OK, just so’s we’re clear, the title of this piece does not refer to drinking beer on the toilet. (Note to self: I do like this as an idea – add to blog post schedule). It does of course refer to the recent debate on whether craft beer is better stored in/served from a bottle or a can. Every other beer writer in the world seems to have recently written a post on the topic, so I thought I’d better join in.
Of course, there’s not much to say that hasn’t been said in this great piece from Business Insider looking at the American market, Stuff.co.nz’s take on the Kiwi scene or closer to home, this post by the King’s Chronicler of Devil’s Peak Brewing Co. The pluses far out number the minuses – cans keep oxygen out, meaning your beer stays fresher. They also keep the light out, saving your beer from the lightstruck aroma that could be the ‘nosetrack’ for a Pepe le Pew cartoon in smellivision (I’m trying to be clever here – lightstruck beer stinks like skunk). They’re easier to transport – a big deal for far-flung South African craft breweries – and easier to recycle, which should be a big deal for us all. And no, cans don’t make beer taste like metal.
Then there’s the downside. As far as I can tell there’s really only one, but it’s a big one – public perception. Let’s put aside ridiculous gimmicks like mountains that turn blue when your beer is cold enough to drink (I feel I’m intelligent enough to work out when my beer is at the right temperature all by myself), cans with extra wide openings (to cut down on chin dribblage I assume?) and most ridiculously of all, cans in the shape of bowties, designed for an easy grip. Y’know, for those tricky moments when your can of beer slips from your fingers and spills all over the floor. Seriously – are we all so dumb/drunk that we need all this assistance with sipping our beer? (In fact, Bud’s bowtie can is marketing genius – you get more aluminium and less beer for more money…though of course, some might say less Bud in a can is actually a bonus).
Anyway, silly designs aside, the major hurdle for brewers who want to save the planet and the quality of their product by canning rather than bottling is the idea that canned beer is cheap crap, that good beer doesn’t come from a can. This isn’t helped in South Africa by outsized cans of super-strong lager like Faxe or Pirate. But if 300 US breweries can put their quality ales in cans, we should be able to shake these perceptions that canned beer is crap beer.

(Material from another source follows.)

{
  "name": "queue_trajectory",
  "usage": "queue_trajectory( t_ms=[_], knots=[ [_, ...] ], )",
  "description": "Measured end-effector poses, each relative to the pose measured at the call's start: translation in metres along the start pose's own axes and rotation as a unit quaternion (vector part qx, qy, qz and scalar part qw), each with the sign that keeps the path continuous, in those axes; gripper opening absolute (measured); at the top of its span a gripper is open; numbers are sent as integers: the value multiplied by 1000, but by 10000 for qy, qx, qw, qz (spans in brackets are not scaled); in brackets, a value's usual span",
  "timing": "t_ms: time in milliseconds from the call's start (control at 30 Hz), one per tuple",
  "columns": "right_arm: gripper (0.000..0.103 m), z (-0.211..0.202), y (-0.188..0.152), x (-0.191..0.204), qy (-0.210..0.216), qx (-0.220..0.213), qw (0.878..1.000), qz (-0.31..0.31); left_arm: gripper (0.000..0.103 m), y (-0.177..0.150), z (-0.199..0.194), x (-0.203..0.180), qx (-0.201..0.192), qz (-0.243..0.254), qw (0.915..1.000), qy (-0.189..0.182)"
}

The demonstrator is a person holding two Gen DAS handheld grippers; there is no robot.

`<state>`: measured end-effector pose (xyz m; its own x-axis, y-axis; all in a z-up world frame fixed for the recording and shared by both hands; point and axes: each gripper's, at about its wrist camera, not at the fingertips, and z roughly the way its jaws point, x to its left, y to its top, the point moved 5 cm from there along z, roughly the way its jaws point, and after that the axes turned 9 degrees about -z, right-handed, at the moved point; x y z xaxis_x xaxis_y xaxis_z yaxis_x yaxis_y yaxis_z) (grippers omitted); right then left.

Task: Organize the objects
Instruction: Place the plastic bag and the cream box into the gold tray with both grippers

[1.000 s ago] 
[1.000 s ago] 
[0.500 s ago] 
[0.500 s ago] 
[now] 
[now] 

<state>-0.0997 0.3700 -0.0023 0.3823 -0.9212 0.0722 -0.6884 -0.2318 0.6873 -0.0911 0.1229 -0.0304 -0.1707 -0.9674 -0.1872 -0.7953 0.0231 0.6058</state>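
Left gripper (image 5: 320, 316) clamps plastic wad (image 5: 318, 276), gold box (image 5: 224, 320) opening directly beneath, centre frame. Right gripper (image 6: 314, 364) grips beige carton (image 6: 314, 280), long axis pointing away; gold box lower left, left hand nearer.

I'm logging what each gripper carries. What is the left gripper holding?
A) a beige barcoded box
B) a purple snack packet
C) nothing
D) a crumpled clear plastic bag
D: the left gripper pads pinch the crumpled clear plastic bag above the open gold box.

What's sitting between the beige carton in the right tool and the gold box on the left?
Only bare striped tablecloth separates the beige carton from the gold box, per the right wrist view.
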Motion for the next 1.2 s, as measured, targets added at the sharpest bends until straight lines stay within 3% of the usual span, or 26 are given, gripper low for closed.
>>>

It’s much the same as cork snobbery when it comes to wine. Screw-top wines are often looked upon with disdain, but despite the lack of romance when it comes to unscrewing a bottle of Shiraz rather than uncorking it, the benefits of the less poetic closure are undeniable. If we can just get over our perception that canned beer means cheap beer, we would probably be in for an altogether better beer experience in SA (assuming brewers here can go into cans – I don’t know much about the equipment side but I imagine it’s pricey). One of the biggest problems in the South African beer scene is consistency, particularly when it comes to bottled beers. The scope for contamination seems huge – something that should be lessened if craft beer here was put into cans.
In closing, I’d like to ask you how you drink your beer. I’ve heard people say things like “I don’t care how good the beer is, I’m not drinking it from a can,” and to these people I would say this: get a goddamn glass! For me, the can is a storage vessel, not a drinking vessel and you shouldn’t be drinking out of it any more than you should be drinking craft beer from a bottle. The first sip is with the eye, the second with the nose and the third is an actual sip – you can’t appreciate the colour and aroma of a beer if you’re swigging from a bottle (or a can). Remember that many SA craft beers are bottle conditioned (they have yeast in the bottom) – they should be poured with the utmost care. Too much yeast gives you the shits – and that brings us, as everything seems to, back to toilets.